# Can you shrink stretch jeans??



## graceface (Jul 27, 2006)

I just bought a pair of Citizens jeans off ebay and when i got tried them on they turned out to be a bit big. I have other citizens jeans in the same size, so i'm not quite sure. But would it be possible for me to wash them in hot water first and dry them to see if they shrink a bit (it'll probably only shrink in the length right?). I know stretch jeans tend to stretch even more with wear so they'll definitely be big on me, ahhh they're non-returnable. thanks for any suggestions...P.S. there's 2% lycra in the jeans so that's why i'm curious to know if they'll actually shrink in the wash...thanks.


----------



## LVA (Jul 27, 2006)

not that i know of




hope some1 else can help though cuz i have a couple of size 3 stretch pants that are just waay too big.


----------



## sadhunni (Jul 27, 2006)

try washing them in hot water and puttin it in the dryer w/ the high heat.


----------



## Guenevere (Jul 27, 2006)

They may or may not, it depends on what's in the fabric and if they were pre-shrunk by the manufacturer, usually they aren't.


----------



## blondie36 (Jul 27, 2006)

i agree with sadhunni , wash in very hot water and put them in the dryer


----------



## girl_geek (Jul 28, 2006)

They can shrink in every direction, length and width! I've accidentally shrank 2 pairs of pants and a dress in the wash, and all of them were shorter AND tighter when they came out!


----------



## Nox (Aug 3, 2006)

Originally Posted by *sadhunni* try washing them in hot water and puttin it in the dryer w/ the high heat. That really does work!


----------



## mmonroemaniac (Aug 4, 2006)

yeah i would do what sadhunni said. i hate hate hate stretch jeans


----------



## Aquilah (Aug 4, 2006)

I can't tell you how I do it, because I don't know myself, but I somehow have a way to manage to shrink almost anything *lol* That wasn't any help, but I know there's a way!

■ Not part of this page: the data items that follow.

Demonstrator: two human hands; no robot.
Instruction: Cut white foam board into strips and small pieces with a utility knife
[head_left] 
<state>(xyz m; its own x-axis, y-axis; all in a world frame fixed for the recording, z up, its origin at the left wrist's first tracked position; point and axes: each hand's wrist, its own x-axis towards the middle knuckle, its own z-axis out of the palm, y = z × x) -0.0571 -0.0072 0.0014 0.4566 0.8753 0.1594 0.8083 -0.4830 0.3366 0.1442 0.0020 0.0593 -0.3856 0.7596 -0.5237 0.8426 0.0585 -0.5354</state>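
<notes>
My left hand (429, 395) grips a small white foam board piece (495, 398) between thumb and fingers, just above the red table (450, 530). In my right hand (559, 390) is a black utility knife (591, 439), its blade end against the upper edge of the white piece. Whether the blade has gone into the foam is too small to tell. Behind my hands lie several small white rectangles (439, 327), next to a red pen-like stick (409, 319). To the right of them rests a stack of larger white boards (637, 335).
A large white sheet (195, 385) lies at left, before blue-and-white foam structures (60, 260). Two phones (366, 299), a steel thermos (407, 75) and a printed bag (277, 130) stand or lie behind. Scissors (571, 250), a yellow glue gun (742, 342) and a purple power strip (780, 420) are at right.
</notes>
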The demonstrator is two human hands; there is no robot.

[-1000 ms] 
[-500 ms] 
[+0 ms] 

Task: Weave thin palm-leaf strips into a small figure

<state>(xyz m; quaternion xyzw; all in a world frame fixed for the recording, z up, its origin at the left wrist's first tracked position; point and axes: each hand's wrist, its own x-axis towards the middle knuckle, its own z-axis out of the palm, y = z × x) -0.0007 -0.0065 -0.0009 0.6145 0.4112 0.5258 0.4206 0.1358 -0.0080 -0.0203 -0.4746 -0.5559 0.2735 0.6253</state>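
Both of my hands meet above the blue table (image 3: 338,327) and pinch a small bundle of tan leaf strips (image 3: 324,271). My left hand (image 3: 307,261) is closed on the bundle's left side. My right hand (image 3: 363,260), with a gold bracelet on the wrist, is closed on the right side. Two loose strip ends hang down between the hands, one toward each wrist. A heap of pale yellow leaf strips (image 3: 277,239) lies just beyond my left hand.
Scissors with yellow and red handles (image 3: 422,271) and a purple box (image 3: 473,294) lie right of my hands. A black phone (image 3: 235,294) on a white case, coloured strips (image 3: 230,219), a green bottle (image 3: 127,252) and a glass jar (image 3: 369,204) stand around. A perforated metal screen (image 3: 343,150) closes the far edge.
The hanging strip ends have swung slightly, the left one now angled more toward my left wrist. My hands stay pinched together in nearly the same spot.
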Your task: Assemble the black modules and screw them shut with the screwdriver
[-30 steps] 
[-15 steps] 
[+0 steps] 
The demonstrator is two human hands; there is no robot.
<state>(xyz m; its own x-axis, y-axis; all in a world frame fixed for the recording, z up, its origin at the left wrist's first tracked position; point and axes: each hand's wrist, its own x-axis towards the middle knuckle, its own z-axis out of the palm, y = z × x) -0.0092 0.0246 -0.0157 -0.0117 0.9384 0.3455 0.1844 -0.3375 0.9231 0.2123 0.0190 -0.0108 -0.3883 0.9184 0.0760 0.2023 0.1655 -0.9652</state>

I just don't know how I've done it (it hasn't happened in a few years now), but if I knew, then it would come in handy at times! Best of luck darlin'!


----------



## Little_Lisa (Aug 4, 2006)

Originally Posted by *sadhunni* try washing them in hot water and puttin it in the dryer w/ the high heat. Yep, that'll shrink 'em!


----------



## SwtValina (Aug 4, 2006)

Well Citizens are high quality jeans so they would prob be harder to shrink but try the hot water/dryer thing and let us know how that works out. I always wondered about that.


----------



## graceface (Aug 4, 2006)

thanks for replying everyone. So i did end up washing them two times in a row in hot water and drying them like crazy under high heat. It seemed to have worked a bit, but I haven't worn the jeans enough to see if the stretch comes back and starts to loosen up again. Hopefully this will stay this 'smaller' size. thanks.


----------



## ivette (Aug 4, 2006)

i'm not sure abt that. if they are 100% cotton, i imagine they will shrink. how much, i don't know. only thing i can say is follow the directions on the tag of the jean


----------



## kaeisme (Aug 6, 2006)

Originally Posted by *ivette* i'm not sure abt that. if they are 100% cotton, i imagine they will shrink. how much, i don't know. only thing i can say is follow the directions on the tag of the jean Agreed!


----------